While this final model strength, indicated by R-squared, seems weak and shows the model does not explain much of the data’s variability, it still explains a good portion of variability and has a low average error, within context. Given the context of the response, cancer mortalities can be influenced by numerous extraneous factors ( smoking, proximity to chemicals, genetics, etc.) not measured in the dataset. This model still provides adequate estimates with the provided variables for such a complex problem space.
4. Discussion
Interpretation and Significance
While median income, Southeast region, and log-transformed poverty all indicate statistical significance, it does not necessarily translate into practical significance. For the region predictor, when all other predictors are held at zero, the average cancer mortalities (per 100,000 people) are between 169 to 200 for the regions. Practically, this is not relevant, as there cannot be so many county-wide mortalities when the population is zero. For population, a 1% increase in county population indicates a 0.04 increase in cancer mortalities, controlling for other variables. So, if the population increased by 99%, cancer mortalities would only increase by 2.76, which is small for such a steep increase. For the poverty percentage, holding other variables constant, a 1% increase in county poverty percentage indicates a 0.02705 increase in cancer mortalities. For cancer mortalities to increase by 1 mortality (per 100,000 people), county poverty percentage would need to increase by 36.97%. The effect of this variable is miniscule, showing minor changes in the response despite such a steep increase in poverty percentage, demonstrating practical insignificance. For median income, with other predictors held constant, a 1 dollar increase in median income estimates an average decrease of 0.0007211 in cancer mortality. An increase of $10,000 in median income estimates an average decrease of 7.2 cancer mortalities (per 100,000 people). This indicates practical significance, as this is a large change in mortality numbers considering the salary increase.

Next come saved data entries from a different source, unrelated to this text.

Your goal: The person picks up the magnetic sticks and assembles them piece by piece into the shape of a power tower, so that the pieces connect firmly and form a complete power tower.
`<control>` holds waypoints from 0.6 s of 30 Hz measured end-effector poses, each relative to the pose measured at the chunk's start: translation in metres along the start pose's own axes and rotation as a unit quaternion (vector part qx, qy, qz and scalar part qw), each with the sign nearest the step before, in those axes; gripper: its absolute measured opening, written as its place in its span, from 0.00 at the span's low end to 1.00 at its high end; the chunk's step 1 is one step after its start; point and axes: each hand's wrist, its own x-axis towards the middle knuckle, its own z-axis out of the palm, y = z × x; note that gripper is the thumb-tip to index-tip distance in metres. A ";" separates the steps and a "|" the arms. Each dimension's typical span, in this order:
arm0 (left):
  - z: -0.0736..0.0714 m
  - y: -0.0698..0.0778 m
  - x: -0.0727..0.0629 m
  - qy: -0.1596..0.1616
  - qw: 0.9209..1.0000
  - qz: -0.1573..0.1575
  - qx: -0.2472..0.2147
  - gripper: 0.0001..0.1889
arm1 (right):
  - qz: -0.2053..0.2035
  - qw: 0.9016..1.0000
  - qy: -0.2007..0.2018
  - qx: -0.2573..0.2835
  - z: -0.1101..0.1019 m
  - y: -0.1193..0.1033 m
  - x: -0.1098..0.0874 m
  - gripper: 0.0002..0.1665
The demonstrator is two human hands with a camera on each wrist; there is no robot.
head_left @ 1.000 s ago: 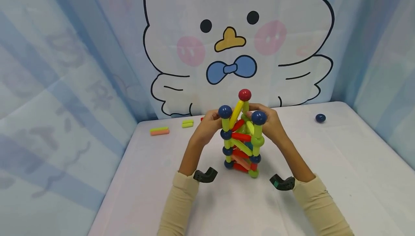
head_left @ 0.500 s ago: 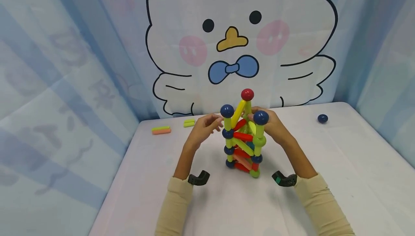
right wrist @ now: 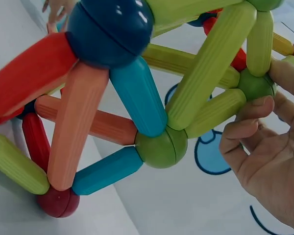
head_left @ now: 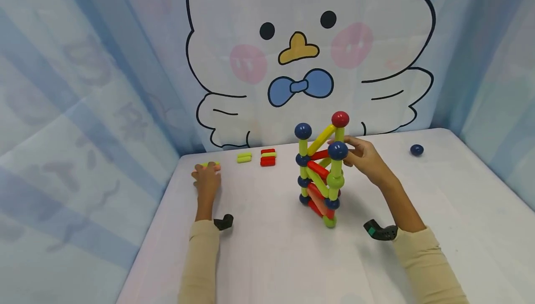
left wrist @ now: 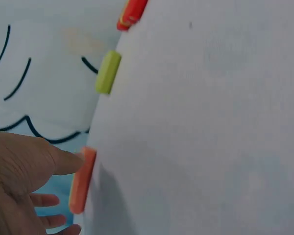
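Note:
A tall tower (head_left: 318, 170) of coloured balls and ridged rods, apparently a magnetic building set, stands right of the table's middle, topped by two dark blue balls and a red ball (head_left: 340, 119). My right hand (head_left: 368, 159) is at its far right side. In the right wrist view, the thumb and fingers of that hand pinch a green ball (right wrist: 257, 84) joining several rods. My left hand (head_left: 206, 184) reaches over an orange rod (left wrist: 83, 181) and a yellow-green rod (head_left: 212, 164) at the far left. Its thumb tip overlaps the orange rod, with the other fingers spread loosely.
Two short yellow-green rods (head_left: 244, 157) lie near the back edge. Beside them is a group of red and yellow rods (head_left: 268, 161). A loose dark blue ball (head_left: 416, 150) rests at the back right. A printed curtain (head_left: 234, 123) hangs behind the table.
My left hand has left the tower and moved left to the orange and yellow-green rods. The tower has turned, its red top ball shifting right, with my right hand shifting slightly right too.

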 end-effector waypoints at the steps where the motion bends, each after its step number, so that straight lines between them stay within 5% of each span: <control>1: 0.000 -0.005 0.003 -0.002 1.000 -0.008 0.010 0.23 | 0.003 1.000 -0.001 -0.005 -0.003 0.000 -0.002 0.26; 9: 0.003 -0.024 0.006 -0.015 0.999 0.009 0.030 0.24 | -0.014 0.999 -0.022 -0.021 -0.020 0.001 -0.021 0.36; 18: 0.001 -0.024 0.002 0.003 0.996 0.034 0.080 0.10 | -0.095 0.989 0.017 -0.115 -0.012 -0.003 -0.032 0.26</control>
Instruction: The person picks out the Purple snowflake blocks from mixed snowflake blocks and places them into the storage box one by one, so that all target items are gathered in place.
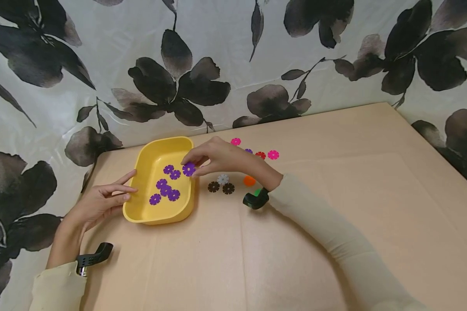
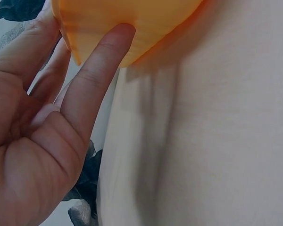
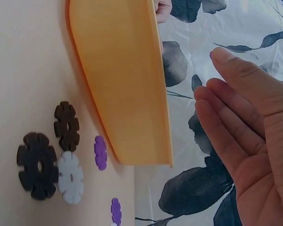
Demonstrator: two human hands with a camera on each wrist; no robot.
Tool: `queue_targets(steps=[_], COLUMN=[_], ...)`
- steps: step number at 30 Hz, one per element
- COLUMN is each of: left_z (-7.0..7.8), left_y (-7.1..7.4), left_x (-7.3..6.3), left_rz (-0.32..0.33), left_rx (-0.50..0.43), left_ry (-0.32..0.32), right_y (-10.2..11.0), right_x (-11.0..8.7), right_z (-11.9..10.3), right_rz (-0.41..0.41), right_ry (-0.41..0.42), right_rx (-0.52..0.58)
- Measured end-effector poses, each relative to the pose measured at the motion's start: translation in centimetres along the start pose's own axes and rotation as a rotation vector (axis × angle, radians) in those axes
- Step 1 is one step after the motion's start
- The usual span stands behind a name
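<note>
A shallow yellow tray (image 1: 142,209) stands toward the table's left side, holding several purple flower-shaped discs (image 1: 165,190). My left hand (image 1: 101,201) grips its left edge; in the left wrist view one digit lies along the outer wall and others reach up at the rim. My right hand (image 1: 218,157) is over the tray's right rim and pinches a purple flower-shaped disc (image 1: 188,169) between thumb and fingertips. In the right wrist view only a sliver of purple shows at the thumb tip of that hand (image 3: 254,122).
Right of the tray lie two dark discs (image 1: 228,188) and a white one (image 1: 223,179). Beyond, partly behind the right arm, are pink (image 1: 273,154), red (image 1: 260,154), orange (image 1: 249,180) and green (image 1: 257,192) discs. A floral cloth (image 1: 233,82) hangs behind the table.
</note>
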State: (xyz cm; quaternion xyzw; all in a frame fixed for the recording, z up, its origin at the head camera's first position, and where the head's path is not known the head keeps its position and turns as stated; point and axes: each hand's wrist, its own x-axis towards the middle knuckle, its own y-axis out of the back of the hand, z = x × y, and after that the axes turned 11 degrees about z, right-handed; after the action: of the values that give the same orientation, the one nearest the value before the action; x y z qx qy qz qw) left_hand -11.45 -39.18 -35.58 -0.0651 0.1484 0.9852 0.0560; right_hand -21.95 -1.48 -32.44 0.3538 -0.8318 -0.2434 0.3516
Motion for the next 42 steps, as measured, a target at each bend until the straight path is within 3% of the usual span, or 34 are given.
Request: queue_targets(steps=[17,27,42], left_z=[0.1,0.2,0.3], left_y=[0.1,0.4,0.1], left_x=[-0.2,-0.3,0.0], left_rz=[0.001,-0.018,-0.015], left_rx=[0.003,-0.01,-0.028], left_ry=[0.021,-0.005,0.018], right_y=[-1.1,-2.1,-2.3], right_x=[1.4,2.6,2.8], right_z=[0.1,-0.4,0.2], right_rz=[-0.039,-0.081,-0.069], right_ry=[-0.047,-0.11,-0.203], right_rx=[0.008,0.014,0.043])
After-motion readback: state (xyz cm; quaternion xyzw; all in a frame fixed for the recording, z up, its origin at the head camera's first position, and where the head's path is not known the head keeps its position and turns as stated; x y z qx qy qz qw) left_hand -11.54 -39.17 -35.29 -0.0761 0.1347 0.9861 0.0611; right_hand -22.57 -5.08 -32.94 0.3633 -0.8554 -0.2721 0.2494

Concluding Remarks and Next Steps
This model does an adequate job at predicting cancer mortality rates per 100,000 people with the information and predictors provided, as the model was able to explain around 30% of the variance in the data. While relationships between regions, population, and mortality rates were shown and practical significance was found in median income, more data could strengthen and improve this model in the future. If provided more time, it would be useful to collect more demographic information on counties. If data were collected on county smoker rates, air quality, and cancer diagnoses rates, assessing their relationships between mortality rates and other predictors could potentially further strengthen the model.